Kekejaman Tim Mawar Sang Penculik Aktivis 98

Tim Mawar merupakan tim kecil yang disebut bertugas untuk melakukan penculikan terhadap aktivis pro demokrasi pada 1997-1998.
Mantan komandan Tim Mawar Komando Pasukan Khusus (Kopassus) TNI AD Mayjen TNI Purnawirawan Chairawan Nusyirwan menjawab para jurnalis. (Foto: Antara/Dyah Dwi Astuti)

Jakarta - Satuan Tugas Mawar atau lebih kesohor Tim Mawar merupakan tim kecil yang disebut bertugas untuk melakukan penculikan terhadap aktivis pro demokrasi pada 1997-1998. Tim Mawar ini juga dikenal sebagai Tim Mawar Kopassus atau Tim Mawar Prabowo.

Prabowo Subianto sebagai Danjen Kopassus kala itu diduga yang membuat perintah terbentuknya Tim Mawar untuk menculik dan menghabiskan nyawa para aktivis 98.

Sementara keluarga korban aktivis yang diculik oleh Tim Mawar sampai detik ini masih mencari kepastian mengenai nasib keluarganya, hidup atau matikah mereka. 

Berdasarkan data KontraS (Komisi untuk Orang Hilang dan Korban Tindak Kekerasan), selama periode 1997-1998 ternyata 23 orang telah dihilangkan oleh alat-alat negara. Dengan rincian, satu orang meninggal dunia, 13 orang hilang masih belum ada kejelasan, sementara sembilan lainnya sudah kembali ke keluarga.

21 tahun silam, tepatnya 13 Maret 1998 adalah hari yang tak terlupakan bagi Mugiyanto dan kawan-kawannya. Mugi, sapaannya, adalah salah satu aktivis 1998 yang menjadi korban penculikan, disekap dan dipenjara oleh orang-orang yang diduga kaum 'militer', hingga akhirnya dikembalikan pada keluarga dalam keadaan bernyawa.

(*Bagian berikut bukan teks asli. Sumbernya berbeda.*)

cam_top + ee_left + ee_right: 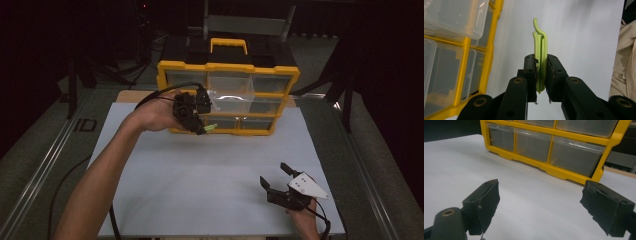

"Saya sebetulnya ada suasana apa ya mencekam di ruangan ini, bukan panasnya, tapi gelapnya. Jadi, kami punya bayangan ketika kami disekap. Saya, Reza, kemudian Aan, ruangannya mungkin seperti ini, gelap," tuturnya dalam konferensi pers Keluarga Korban Penculikan Aktivis 1997-1998, Kembalikan Kawan Kami, Kalahkan Capres Pelanggar HAM, di Jalan Cemara 1 Gondangdia, Menteng, Jakarta Pusat, Rabu 13 Maret 2019.

Mugi menceritakan bagaimana awalnya dia diculik dari rumah yang dihuni bersama teman-temannya. Mereka yang juga aktivis Solidaritas Mahasiswa Indonesia untuk Demokrasi (SMID), organisasi afiliasi Partai Rakyat Demokratik (PRD) yang dituding sebagai dalang peristiwa Kudatuli (kerusuhan 27 Juli 1996).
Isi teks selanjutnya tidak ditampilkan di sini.